For the records below, print the lines from the line with "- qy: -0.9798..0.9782" through the line with "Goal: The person" exactly as written; include both end lines and exclude the rest.
+++ Material for this task
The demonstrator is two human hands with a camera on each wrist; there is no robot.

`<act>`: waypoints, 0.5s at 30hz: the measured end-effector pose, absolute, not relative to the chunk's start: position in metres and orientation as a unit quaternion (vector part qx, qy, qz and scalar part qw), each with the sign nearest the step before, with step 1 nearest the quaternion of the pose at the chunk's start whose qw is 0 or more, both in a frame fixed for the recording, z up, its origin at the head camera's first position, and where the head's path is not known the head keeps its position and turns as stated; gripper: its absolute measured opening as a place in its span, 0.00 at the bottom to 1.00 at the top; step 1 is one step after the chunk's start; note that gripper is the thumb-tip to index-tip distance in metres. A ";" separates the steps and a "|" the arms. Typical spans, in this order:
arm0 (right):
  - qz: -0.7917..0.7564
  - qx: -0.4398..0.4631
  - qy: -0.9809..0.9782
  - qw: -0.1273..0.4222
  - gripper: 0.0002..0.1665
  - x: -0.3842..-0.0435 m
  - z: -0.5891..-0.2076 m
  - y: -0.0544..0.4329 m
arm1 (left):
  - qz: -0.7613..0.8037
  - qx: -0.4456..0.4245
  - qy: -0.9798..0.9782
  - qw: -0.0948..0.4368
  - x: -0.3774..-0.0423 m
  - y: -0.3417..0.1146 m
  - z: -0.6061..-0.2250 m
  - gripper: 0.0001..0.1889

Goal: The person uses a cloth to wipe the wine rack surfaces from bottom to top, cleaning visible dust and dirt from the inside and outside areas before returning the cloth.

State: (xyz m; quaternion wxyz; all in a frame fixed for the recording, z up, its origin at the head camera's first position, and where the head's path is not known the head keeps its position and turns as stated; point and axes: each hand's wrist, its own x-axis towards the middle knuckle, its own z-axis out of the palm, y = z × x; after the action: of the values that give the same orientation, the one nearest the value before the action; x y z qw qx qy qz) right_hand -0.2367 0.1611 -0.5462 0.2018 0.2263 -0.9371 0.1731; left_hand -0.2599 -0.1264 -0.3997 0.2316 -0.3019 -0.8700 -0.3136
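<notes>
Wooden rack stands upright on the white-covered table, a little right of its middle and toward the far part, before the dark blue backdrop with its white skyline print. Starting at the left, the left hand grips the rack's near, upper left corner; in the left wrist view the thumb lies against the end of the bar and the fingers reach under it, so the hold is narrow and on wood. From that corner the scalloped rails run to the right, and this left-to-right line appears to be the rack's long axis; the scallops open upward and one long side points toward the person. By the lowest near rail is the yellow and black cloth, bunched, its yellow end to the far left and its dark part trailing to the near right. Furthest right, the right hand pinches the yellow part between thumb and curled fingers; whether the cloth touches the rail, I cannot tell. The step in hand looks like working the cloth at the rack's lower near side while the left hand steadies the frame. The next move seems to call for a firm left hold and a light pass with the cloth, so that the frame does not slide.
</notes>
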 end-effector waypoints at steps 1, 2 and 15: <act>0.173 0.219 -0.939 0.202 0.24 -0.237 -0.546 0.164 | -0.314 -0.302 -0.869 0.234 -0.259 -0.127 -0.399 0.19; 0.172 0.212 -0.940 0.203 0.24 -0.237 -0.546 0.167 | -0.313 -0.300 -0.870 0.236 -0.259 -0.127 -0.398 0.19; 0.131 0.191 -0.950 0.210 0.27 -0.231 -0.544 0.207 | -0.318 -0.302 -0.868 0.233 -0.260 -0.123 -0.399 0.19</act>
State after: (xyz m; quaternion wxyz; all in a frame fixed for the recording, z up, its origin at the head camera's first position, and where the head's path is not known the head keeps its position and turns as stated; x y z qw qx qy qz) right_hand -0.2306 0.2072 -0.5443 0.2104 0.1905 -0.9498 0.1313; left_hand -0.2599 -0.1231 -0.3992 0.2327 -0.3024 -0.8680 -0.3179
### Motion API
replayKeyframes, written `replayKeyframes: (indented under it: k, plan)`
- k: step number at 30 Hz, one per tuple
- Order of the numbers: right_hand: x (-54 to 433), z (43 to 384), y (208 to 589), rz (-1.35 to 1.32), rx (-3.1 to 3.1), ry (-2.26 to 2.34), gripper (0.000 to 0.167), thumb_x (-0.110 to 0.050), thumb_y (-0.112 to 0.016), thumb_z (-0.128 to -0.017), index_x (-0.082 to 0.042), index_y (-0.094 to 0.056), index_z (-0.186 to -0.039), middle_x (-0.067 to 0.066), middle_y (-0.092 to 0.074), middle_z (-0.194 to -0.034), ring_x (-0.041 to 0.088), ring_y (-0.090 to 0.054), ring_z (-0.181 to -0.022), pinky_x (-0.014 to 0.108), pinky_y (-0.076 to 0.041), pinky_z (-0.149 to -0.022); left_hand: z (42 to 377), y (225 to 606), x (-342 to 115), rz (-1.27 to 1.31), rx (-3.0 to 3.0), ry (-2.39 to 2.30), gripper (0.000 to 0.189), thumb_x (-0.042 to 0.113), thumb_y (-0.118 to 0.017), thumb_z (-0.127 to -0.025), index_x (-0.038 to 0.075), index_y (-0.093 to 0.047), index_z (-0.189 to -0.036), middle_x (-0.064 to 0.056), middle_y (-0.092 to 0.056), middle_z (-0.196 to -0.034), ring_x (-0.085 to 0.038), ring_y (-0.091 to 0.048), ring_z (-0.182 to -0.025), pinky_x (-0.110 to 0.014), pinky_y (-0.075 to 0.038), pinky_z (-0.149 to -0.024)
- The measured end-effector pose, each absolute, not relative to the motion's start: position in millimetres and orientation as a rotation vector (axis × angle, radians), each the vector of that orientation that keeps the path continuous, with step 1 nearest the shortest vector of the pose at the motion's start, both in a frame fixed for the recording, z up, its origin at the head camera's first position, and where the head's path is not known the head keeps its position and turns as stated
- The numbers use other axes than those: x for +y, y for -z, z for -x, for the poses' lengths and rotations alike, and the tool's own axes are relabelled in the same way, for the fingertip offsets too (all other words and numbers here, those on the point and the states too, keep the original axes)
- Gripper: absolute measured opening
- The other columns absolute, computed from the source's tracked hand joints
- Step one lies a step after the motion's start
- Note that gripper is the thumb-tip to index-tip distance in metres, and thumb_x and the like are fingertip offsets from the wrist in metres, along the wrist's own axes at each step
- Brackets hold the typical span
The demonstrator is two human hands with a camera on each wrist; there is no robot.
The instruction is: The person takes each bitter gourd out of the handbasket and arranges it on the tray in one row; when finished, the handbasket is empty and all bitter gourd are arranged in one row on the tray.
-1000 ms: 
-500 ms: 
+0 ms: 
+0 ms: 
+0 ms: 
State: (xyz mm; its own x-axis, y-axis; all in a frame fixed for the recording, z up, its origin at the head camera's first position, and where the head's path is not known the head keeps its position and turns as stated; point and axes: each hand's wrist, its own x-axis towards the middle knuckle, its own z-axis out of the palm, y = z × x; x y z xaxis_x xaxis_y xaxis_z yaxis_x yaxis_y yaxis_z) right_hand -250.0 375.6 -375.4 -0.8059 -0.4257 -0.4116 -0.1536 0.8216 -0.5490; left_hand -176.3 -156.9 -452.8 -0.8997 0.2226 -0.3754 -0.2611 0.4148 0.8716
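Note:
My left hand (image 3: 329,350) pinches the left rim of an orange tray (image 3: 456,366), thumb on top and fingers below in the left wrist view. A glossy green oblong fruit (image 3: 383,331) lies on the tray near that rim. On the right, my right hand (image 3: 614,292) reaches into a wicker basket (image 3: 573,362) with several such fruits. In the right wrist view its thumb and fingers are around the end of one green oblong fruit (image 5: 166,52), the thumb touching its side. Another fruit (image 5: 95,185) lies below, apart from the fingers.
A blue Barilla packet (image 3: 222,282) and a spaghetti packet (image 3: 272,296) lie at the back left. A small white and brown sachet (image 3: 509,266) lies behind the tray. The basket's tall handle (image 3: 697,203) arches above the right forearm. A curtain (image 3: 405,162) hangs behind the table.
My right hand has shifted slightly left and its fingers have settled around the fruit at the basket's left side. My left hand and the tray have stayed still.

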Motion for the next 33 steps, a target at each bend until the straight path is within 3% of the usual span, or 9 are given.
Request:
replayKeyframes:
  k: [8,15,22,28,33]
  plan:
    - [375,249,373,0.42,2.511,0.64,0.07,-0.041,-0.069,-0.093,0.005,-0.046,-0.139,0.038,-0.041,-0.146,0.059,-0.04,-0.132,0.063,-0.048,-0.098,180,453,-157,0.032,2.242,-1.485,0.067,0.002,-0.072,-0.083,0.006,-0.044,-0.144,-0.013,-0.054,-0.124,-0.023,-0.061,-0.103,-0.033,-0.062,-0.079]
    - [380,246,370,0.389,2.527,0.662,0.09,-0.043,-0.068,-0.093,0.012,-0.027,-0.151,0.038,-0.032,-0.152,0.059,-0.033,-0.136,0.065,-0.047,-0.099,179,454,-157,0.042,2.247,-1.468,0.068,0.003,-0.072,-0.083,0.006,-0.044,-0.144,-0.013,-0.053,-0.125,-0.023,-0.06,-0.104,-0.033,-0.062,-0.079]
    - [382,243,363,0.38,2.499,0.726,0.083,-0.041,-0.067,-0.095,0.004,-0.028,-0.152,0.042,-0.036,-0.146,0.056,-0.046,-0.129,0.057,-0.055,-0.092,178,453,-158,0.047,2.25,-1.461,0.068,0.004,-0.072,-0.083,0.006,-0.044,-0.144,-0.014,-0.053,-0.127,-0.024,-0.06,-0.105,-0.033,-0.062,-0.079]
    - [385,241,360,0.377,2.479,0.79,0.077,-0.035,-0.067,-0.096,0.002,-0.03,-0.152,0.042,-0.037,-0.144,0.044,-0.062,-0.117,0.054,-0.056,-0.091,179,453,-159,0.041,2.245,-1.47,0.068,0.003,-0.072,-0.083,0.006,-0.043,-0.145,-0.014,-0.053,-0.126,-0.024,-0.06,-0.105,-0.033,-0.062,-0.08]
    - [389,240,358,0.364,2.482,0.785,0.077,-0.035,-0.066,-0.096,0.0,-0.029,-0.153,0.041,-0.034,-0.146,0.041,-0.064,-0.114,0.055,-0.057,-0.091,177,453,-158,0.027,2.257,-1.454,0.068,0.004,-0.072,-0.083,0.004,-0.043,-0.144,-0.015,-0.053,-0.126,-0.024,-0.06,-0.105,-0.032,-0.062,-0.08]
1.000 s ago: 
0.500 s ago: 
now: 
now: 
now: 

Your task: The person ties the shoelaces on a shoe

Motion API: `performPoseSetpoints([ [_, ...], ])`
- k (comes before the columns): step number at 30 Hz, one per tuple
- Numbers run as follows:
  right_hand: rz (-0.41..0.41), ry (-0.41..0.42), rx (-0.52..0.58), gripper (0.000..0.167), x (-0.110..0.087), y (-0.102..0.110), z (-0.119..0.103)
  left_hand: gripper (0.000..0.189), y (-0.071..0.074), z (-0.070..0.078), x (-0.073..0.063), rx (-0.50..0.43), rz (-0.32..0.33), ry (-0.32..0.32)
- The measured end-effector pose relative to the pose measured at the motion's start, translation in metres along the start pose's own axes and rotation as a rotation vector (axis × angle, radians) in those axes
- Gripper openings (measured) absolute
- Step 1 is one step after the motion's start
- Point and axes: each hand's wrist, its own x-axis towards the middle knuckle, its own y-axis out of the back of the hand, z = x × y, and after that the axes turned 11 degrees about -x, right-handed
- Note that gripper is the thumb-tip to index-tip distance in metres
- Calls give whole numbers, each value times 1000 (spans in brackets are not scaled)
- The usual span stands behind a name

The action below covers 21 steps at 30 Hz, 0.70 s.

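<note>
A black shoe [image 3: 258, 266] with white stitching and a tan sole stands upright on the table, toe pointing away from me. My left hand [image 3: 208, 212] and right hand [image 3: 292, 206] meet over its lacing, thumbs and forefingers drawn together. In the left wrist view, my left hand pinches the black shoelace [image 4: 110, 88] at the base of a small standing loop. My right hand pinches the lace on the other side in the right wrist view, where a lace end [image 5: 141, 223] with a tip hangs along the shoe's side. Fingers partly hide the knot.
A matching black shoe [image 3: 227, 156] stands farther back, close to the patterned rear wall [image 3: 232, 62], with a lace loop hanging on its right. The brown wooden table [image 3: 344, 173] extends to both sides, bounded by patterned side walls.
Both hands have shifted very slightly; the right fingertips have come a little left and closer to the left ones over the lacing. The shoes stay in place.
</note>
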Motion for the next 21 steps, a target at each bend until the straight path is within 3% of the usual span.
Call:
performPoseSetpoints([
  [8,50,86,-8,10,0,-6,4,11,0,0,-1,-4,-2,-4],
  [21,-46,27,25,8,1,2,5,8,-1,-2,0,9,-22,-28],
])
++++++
Reply to the task
  - qy: -0.9798..0.9782
  - qw: -0.0948..0.4368
  - x: -0.3774..-0.0423 m
  - y: -0.3417..0.1146 m
  - z: -0.6061..-0.2250 m
  - gripper: 0.0001..0.1889

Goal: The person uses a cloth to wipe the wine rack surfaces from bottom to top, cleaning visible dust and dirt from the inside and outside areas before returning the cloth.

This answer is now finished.